• **What to produce**
Your answer should consist of each line below that contains the string "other".

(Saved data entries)

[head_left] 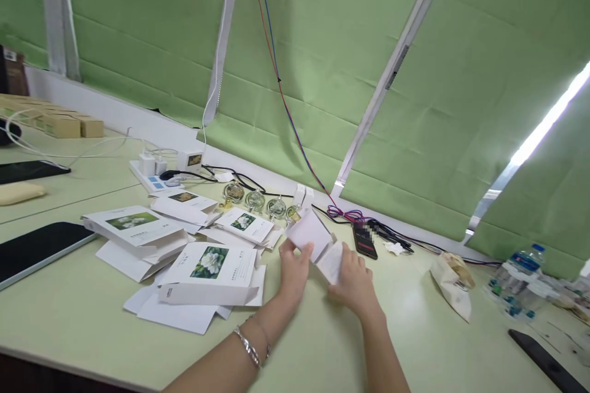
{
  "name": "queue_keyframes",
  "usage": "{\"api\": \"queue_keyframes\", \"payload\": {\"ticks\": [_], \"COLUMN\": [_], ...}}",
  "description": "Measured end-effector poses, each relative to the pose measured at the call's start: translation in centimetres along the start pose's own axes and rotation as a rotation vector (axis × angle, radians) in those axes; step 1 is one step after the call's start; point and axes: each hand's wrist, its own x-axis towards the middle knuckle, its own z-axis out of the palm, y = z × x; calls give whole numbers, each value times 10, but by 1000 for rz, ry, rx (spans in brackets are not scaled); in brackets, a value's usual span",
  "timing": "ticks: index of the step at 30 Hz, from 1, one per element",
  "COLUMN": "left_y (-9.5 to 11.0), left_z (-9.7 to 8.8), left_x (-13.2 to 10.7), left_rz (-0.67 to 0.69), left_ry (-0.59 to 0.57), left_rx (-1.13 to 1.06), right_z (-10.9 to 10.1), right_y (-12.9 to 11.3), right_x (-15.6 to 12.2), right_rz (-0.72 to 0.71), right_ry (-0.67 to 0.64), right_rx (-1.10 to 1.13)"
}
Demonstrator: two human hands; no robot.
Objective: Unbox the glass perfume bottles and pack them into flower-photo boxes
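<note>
Over the surface (419,344), near printed boxes (209,262), the left hand (295,271) grips a white box (308,234) and the right hand (354,279) holds a white panel (330,263) beside it; light pressure and squared edges should prevent creases.

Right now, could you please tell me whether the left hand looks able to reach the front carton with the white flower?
Probably yes, once free: the left hand is holding a white box, but the front carton lies close to its left, and nothing visible blocks the way.
</note>
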Motion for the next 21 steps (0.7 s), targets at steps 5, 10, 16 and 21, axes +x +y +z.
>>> {"api": "queue_keyframes", "payload": {"ticks": [5,10,16,21], "left_y": [-3,-10,-11,-3], "left_z": [-2,-2,-6,-6], "left_x": [4,-5,-11,-18], "left_rz": [-20,-124,-198,-171], "left_ry": [-12,-40,-21,-57], "left_rx": [83,192,298,330], "right_z": [9,17,29,32], "right_y": [51,34,2,10], "right_x": [14,17,13,10], "right_rz": [221,75,-172,-202], "right_ry": [-28,110,18,-133], "right_rx": [68,267,594,632]}}
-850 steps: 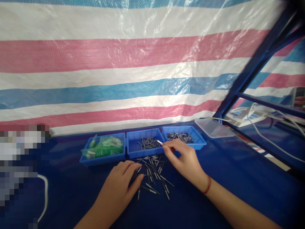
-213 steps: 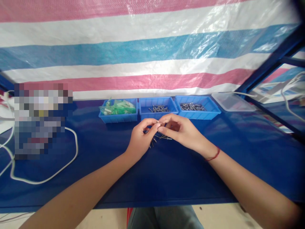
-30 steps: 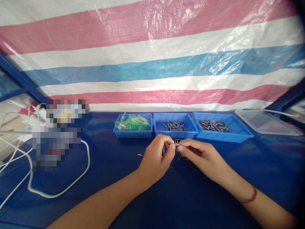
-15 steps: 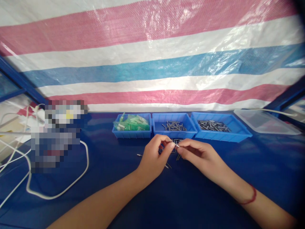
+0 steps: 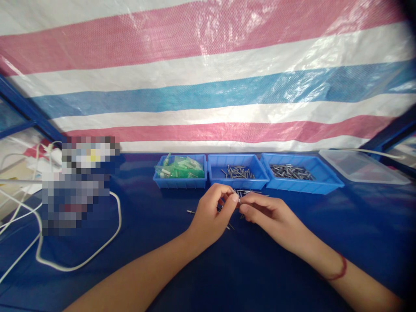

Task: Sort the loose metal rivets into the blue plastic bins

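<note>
My left hand (image 5: 212,216) and my right hand (image 5: 268,215) meet fingertip to fingertip over the blue table (image 5: 208,268), both pinched on one small metal pin (image 5: 238,199). Under and behind the fingers lies a loose pile of metal pins (image 5: 247,192); a single pin (image 5: 190,212) lies apart to the left. Behind the hands stand three blue trays: the left tray (image 5: 180,182) holds green plastic bags, the middle tray (image 5: 238,182) a few pins, the right tray (image 5: 302,185) many pins.
A clear plastic lid (image 5: 360,167) lies at the back right. A white cable (image 5: 78,260) loops on the left by a blurred-out patch. A striped tarp (image 5: 208,78) hangs behind the trays, with blue frame bars (image 5: 26,112) at both sides.
Over the last second both hands stay pinched together on the pin; the right hand has shifted slightly down and left. Earlier, the pile on the table was larger.
</note>
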Available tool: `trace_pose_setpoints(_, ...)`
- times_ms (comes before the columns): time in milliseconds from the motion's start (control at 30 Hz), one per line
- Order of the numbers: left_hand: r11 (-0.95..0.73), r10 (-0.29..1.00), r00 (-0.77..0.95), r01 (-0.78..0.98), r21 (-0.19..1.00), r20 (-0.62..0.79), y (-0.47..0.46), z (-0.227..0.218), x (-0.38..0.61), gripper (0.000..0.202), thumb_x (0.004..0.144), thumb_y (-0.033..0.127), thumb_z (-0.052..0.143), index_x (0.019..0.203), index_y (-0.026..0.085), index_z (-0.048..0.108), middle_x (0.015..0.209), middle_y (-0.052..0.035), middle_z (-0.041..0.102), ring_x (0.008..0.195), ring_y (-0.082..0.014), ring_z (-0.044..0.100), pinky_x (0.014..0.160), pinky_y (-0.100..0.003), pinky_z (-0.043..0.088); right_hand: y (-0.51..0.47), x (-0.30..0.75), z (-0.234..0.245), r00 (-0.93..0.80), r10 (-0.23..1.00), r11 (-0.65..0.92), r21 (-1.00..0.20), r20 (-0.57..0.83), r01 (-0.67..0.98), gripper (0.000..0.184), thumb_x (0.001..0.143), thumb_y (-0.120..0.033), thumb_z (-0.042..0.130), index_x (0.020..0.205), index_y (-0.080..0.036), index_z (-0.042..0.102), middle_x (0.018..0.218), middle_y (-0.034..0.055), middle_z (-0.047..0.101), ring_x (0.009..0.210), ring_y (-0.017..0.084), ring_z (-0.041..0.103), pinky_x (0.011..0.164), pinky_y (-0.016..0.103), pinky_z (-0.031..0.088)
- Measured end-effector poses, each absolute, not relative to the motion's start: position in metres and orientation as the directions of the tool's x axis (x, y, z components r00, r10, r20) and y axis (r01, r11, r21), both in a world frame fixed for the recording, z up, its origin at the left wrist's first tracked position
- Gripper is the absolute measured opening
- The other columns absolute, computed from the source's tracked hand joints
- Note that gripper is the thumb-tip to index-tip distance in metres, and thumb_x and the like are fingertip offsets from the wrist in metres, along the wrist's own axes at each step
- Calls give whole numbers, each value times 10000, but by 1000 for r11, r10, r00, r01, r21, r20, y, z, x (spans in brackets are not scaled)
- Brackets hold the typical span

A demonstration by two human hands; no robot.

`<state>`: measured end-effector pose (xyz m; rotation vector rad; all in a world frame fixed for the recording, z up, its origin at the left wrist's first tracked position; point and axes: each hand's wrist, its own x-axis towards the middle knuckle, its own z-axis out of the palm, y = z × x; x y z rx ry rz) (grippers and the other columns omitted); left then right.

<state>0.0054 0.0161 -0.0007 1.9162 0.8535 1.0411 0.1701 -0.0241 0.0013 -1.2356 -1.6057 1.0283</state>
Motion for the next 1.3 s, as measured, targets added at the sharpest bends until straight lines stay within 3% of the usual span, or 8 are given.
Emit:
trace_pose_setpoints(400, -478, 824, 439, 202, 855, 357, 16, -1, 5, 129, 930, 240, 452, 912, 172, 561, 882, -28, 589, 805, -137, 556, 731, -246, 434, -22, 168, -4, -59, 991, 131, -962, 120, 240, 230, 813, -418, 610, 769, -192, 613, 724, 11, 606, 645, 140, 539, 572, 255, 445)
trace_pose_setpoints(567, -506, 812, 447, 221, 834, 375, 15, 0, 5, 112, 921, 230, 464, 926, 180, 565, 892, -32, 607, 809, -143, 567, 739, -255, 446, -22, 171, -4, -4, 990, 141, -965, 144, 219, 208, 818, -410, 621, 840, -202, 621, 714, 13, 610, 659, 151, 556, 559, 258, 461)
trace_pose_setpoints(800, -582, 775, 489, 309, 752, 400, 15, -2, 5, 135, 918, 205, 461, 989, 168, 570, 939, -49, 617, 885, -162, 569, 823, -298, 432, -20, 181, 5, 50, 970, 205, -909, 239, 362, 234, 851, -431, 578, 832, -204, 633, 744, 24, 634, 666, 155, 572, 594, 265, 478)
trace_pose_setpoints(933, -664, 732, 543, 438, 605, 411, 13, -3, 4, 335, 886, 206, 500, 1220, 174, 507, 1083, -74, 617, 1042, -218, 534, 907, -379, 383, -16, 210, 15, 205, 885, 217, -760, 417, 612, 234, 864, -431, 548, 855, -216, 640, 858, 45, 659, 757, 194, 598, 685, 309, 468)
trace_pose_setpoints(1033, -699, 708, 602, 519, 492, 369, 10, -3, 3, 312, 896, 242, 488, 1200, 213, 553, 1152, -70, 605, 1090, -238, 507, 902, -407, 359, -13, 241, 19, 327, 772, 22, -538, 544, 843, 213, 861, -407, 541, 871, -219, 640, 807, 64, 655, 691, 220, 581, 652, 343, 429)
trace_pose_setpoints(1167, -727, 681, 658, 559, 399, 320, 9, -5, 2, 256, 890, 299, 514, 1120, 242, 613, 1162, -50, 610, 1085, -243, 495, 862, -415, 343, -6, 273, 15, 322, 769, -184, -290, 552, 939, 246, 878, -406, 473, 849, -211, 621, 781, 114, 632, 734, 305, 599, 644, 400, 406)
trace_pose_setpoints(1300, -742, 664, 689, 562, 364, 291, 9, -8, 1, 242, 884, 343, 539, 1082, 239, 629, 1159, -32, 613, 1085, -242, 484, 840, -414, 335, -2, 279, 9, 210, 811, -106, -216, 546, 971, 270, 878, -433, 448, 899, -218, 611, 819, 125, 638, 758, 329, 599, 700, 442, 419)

• **Your solution**
- The other columns absolute, computed from the source's tracked hand joints
`<state>`: measured end-effector pose (xyz m; rotation vector rad; all in a world frame fixed for the recording, z up, its origin at the left wrist's first tracked position; point and axes: each hand's wrist, its own x-axis towards the middle knuckle, its own z-axis out of the palm, y = z × x; x y z rx ry rz) (grippers and the other columns omitted); left then right.

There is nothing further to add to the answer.